DIRECTIONS FOR THIS TASK: Once the line containing "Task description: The" is found in the records below, return it and each following line exactly, up to and including the line containing "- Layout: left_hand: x", and nothing else.

(Stored dataset items)
*** Begin section ***

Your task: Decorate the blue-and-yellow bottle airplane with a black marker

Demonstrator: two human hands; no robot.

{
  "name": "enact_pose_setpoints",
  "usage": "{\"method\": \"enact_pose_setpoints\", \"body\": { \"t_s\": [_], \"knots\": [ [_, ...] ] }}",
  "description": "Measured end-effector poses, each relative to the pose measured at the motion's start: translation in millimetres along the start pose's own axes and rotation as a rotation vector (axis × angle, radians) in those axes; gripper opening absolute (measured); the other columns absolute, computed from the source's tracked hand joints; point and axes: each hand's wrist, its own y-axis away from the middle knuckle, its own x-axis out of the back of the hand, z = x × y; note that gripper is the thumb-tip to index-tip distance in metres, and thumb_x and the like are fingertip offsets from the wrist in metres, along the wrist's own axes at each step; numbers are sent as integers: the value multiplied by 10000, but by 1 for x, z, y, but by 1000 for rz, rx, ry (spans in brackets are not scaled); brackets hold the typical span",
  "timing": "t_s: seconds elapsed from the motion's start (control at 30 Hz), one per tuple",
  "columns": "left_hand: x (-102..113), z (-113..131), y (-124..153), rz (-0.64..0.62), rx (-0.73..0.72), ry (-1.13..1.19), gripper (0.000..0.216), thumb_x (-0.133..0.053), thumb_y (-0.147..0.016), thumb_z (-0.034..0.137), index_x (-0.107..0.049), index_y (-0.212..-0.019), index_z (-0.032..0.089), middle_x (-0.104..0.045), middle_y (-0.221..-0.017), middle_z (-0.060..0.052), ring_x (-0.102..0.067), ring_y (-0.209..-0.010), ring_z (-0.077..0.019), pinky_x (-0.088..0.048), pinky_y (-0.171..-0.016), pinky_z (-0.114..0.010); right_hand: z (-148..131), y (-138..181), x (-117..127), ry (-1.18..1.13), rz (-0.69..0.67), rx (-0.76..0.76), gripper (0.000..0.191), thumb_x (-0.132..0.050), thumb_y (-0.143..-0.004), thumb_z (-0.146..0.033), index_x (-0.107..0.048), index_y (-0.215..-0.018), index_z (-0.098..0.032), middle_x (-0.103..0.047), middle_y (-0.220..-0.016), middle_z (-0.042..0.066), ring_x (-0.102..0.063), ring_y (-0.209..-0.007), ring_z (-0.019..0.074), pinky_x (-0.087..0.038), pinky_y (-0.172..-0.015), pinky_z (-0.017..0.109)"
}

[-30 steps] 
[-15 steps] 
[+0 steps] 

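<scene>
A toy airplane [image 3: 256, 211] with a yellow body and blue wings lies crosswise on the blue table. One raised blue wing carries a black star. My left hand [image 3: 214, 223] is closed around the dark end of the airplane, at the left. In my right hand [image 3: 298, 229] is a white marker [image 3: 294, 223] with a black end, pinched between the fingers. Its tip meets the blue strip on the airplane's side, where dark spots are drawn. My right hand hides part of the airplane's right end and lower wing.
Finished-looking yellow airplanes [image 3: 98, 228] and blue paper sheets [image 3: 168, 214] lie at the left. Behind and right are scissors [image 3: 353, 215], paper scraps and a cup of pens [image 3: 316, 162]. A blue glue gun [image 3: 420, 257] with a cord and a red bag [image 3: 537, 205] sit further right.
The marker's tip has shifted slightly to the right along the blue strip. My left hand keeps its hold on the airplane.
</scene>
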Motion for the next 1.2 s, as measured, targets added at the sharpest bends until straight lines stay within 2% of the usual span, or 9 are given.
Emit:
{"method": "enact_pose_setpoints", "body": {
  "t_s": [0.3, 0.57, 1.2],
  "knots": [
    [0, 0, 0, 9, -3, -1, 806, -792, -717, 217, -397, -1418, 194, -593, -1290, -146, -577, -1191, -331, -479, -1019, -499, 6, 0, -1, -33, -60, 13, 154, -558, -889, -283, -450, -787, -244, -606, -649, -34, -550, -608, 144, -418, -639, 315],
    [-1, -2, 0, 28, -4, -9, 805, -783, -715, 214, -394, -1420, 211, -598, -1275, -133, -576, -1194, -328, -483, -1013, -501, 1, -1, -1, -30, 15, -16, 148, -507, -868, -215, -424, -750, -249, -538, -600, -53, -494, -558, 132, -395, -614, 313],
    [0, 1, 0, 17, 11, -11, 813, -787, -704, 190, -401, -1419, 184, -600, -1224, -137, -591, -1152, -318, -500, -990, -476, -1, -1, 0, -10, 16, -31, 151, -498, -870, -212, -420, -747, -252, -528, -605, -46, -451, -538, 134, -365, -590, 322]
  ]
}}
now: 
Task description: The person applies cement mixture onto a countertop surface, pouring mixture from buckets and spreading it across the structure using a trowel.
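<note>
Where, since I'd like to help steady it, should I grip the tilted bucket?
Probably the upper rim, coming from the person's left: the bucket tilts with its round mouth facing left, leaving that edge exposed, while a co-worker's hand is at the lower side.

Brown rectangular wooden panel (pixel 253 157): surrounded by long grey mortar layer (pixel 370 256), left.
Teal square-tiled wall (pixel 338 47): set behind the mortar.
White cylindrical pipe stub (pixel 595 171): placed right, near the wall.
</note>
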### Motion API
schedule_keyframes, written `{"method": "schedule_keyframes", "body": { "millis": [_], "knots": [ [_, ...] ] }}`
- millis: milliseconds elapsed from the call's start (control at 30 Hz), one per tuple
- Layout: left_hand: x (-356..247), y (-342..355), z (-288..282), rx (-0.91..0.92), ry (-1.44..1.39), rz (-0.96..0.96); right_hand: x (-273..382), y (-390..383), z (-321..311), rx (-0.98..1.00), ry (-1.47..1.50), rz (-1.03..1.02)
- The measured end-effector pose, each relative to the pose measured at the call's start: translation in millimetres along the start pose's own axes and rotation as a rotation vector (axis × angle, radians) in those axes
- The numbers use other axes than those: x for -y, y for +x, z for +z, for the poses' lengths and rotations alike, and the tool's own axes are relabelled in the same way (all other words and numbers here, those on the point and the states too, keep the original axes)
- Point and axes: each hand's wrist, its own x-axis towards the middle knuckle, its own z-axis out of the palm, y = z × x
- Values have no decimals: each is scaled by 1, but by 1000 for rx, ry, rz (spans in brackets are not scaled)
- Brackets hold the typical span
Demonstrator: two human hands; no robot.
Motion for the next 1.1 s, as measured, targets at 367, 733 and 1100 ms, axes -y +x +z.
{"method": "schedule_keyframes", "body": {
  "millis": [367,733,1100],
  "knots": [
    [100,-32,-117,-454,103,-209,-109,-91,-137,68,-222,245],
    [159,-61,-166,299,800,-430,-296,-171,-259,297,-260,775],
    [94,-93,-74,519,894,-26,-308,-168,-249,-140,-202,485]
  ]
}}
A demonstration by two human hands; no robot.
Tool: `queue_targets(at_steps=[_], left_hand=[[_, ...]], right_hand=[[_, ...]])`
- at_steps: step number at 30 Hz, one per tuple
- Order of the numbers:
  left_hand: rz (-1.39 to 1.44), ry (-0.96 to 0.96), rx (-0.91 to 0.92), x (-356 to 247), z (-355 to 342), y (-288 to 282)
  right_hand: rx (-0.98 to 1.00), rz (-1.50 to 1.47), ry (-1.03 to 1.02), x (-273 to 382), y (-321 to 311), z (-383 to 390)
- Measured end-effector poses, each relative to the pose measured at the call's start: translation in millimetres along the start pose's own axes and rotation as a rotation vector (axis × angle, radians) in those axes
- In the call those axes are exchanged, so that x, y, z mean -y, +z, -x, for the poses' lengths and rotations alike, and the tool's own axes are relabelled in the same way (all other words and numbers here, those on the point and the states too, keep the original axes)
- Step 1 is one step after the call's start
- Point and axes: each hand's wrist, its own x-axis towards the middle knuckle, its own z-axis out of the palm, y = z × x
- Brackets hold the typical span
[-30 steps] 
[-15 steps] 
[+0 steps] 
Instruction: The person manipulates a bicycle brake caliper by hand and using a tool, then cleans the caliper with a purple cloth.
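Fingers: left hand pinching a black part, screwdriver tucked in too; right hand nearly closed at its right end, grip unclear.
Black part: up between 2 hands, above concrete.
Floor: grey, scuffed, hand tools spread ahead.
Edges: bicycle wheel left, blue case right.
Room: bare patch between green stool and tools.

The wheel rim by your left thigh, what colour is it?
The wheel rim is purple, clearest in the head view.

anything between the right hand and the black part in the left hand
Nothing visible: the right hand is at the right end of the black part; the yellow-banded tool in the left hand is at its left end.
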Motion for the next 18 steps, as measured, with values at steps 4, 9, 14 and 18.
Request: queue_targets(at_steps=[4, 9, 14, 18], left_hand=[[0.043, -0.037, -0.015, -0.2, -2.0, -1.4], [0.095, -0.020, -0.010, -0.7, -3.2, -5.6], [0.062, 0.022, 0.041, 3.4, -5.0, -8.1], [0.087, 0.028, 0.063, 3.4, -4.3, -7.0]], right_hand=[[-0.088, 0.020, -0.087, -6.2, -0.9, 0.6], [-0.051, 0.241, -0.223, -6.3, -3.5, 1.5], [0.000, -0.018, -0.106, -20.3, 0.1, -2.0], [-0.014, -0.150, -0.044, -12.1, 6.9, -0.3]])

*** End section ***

ANSWER TO THIS TASK:
Task description: The person applies cement mixture onto a countertop surface, pouring mixture from buckets and spreading it across the structure using a trowel.
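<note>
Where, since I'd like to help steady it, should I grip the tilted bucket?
Probably the upper rim, coming from the person's left: the bucket tilts with its round mouth facing left, leaving that edge exposed, while a co-worker's hand is at the lower side.

Brown rectangular wooden panel (pixel 253 157): surrounded by long grey mortar layer (pixel 370 256), left.
Teal square-tiled wall (pixel 338 47): set behind the mortar.
White cylindrical pipe stub (pixel 595 171): placed right, near the wall.
</note>
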### Motion API
schedule_keyframes, written `{"method": "schedule_keyframes", "body": { "millis": [_], "knots": [ [_, ...] ] }}`
- millis: milliseconds elapsed from the call's start (control at 30 Hz), one per tuple
- Layout: left_hand: x (-356..247), y (-342..355), z (-288..282), rx (-0.91..0.92), ry (-1.44..1.39), rz (-0.96..0.96); right_hand: x (-273..382), y (-390..383), z (-321..311), rx (-0.98..1.00), ry (-1.47..1.50), rz (-1.03..1.02)

No part of the exercise remains unanswered.